Russia resumes involvement in Black Sea Grain Deal with Ukraine days after suspending participation  

Wheat grains, corn and sunflower seeds on the yellow and blue flag of Ukraine with stop sign, Ukrainian grain crisis, global hunger crisis concept due to war (Shutterstock).

By Harper Meacham  

On Nov. 2, Russia agreed to resume its participation in the Black Sea grain deal days after it suspended involvement in response to Ukraine’s alleged drone attack on Russia’s naval fleet in Crimea. Russia’s decision to rejoin the agreement came after receiving assurances that Ukraine would not make military use of the safe zone and attack Russia. 

Initially, Russia’s decision to suspend their involvement came from their Defense Foreign Ministry’s fear for citizen safety. After the unexpected attack on their vessel, Russia declared that “the Russian side cannot guarantee the safety of civilian dry cargo ships participating in the ‘Black Sea Initiative’ and suspends its implementation from today for an indefinite period.” In doing so, complications emerged. After entering back in, Putin made it clear that Russia reserves the right to withdraw from the deal again if Kyiv breaks its word. 
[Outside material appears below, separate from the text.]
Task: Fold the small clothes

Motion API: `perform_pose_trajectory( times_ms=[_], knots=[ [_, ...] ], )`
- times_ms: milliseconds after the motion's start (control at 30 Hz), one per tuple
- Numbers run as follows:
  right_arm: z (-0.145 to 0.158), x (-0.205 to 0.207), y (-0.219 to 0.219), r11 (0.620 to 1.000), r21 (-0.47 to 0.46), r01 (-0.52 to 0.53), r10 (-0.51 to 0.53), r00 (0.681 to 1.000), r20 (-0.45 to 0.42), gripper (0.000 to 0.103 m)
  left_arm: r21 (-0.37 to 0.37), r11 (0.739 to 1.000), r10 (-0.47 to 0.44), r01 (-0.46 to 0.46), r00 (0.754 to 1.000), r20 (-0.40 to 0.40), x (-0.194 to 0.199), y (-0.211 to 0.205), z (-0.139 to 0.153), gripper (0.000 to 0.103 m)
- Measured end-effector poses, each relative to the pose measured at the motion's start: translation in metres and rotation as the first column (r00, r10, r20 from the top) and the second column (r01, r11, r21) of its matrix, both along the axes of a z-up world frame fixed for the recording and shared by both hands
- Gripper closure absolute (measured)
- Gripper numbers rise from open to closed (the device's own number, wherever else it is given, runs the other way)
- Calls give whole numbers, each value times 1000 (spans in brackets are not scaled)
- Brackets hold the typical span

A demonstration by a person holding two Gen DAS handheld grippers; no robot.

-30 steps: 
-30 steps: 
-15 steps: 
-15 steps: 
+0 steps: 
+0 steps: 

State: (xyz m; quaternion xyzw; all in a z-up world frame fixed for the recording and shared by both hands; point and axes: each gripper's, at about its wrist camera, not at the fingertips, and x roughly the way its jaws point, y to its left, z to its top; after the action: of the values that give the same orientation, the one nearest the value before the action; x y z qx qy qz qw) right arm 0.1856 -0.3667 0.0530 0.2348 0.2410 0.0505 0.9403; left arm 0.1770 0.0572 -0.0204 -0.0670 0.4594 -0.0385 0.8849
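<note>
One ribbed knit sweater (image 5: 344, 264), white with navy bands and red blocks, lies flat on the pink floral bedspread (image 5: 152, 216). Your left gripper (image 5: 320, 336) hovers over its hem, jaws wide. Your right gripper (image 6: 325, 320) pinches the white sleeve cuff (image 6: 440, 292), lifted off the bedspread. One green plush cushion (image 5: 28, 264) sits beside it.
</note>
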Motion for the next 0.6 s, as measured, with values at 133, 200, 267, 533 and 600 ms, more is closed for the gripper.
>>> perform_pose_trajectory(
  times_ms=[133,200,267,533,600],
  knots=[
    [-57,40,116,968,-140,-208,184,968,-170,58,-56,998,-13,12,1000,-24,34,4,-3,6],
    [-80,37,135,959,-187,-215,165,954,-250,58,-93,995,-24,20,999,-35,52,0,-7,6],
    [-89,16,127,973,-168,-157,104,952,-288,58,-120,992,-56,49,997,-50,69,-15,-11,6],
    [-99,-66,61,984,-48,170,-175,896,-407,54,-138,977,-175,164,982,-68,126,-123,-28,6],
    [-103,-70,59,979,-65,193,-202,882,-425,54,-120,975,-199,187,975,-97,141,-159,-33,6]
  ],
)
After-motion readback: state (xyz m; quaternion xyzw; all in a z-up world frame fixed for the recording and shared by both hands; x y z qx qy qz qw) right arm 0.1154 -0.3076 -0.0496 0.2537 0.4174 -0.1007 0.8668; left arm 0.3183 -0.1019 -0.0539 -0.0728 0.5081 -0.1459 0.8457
As a result of Russia’s invasion of Ukraine earlier this year, Russia had been accused of “weaponizing food” by starving many vulnerable parts of the world. Their blockade on exports from Ukraine led to backlash from the U.S. and other allies of Ukraine. The United Nations brokered the Black Sea Grain Deal to resume all shipments of grain and other commodities out of Ukraine –– up to 9 million tons and 397 ships.  

The deal ultimately contributed to lower prices of wheat and other goods. Since then, Russia has announced that the allowed exports of grain were directed to Europe rather than the world’s hungriest nations. Tension continues to stretch between Russia and Ukraine as the war persists. 

As Ukraine is one of the world’s largest suppliers of wheat and corn, their contribution, now obstructed, is going to be a “big hole” to fill. Exporting up to 9.6 and 11.8 metric tons of corn and wheat in 2021 –– Ukraine accounts for 10% of all wheat exports worldwide. The war between Russian and Ukraine had a detrimental effect on the world as wheat exports decreased by a whopping 76% and corn by 34% before the deal.  
What else does Russia’s decision to suspend their involvement mean? For starters, these developing nations will have to search for new grain suppliers and inevitably pay much more for the same good. Underdeveloped countries like Bangladesh, Ethiopia, and Yemen will still suffer from an 863.1 million metric ton gap, even with the Grain Deal in effect.  

Ukraine has yet to take responsibility for the recent attack but since then, both parties have reached an agreement and business will proceed as usual. Russia is very unpredictable and Ukraine, along with the US and Britain, will continue to monitor the nation closely during these unprecedented times.